TASK ITEM. Where in the data below does the word "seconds" appear? Copy each line that holds it.

[Recorded data]
======

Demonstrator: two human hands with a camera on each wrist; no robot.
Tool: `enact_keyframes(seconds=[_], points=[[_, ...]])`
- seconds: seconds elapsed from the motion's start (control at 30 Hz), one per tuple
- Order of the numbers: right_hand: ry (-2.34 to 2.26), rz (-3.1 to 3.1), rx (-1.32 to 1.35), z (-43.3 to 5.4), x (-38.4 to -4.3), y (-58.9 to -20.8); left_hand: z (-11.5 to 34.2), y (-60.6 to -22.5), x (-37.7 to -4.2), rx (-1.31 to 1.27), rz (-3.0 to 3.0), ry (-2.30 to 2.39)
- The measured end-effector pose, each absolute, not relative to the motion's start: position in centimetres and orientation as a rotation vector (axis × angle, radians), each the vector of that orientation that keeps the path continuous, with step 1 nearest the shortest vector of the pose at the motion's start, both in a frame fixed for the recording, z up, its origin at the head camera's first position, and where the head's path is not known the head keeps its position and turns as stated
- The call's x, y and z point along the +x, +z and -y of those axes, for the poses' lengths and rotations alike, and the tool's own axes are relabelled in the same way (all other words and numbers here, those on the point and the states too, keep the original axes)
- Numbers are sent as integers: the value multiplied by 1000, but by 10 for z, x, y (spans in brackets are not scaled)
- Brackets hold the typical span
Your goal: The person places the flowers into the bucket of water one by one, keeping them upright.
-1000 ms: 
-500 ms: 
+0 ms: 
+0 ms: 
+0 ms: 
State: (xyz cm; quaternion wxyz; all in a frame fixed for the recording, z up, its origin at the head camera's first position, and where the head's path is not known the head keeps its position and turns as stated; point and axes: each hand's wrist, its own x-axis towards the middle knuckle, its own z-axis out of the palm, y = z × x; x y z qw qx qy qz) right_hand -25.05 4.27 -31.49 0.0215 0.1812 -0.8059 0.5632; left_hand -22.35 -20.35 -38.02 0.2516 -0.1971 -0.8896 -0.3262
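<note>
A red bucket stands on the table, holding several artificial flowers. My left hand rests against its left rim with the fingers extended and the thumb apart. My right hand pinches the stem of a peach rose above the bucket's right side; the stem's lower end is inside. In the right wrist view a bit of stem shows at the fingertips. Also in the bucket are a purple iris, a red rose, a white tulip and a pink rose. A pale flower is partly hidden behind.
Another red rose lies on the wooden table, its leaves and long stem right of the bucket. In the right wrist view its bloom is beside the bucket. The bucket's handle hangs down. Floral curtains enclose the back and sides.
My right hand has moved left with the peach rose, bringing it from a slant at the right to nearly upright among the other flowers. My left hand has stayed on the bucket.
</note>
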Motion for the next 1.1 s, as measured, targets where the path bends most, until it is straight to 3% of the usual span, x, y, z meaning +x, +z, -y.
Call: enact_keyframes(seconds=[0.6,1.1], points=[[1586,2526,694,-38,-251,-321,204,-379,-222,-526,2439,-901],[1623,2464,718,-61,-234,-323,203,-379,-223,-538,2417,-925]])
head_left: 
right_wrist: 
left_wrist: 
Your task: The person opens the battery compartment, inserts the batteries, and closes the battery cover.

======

ANSWER BOX.
Tool: `enact_keyframes(seconds=[_], points=[[_, ...]])`
- seconds: seconds elapsed from the motion's start (control at 30 Hz), one per tuple
Call: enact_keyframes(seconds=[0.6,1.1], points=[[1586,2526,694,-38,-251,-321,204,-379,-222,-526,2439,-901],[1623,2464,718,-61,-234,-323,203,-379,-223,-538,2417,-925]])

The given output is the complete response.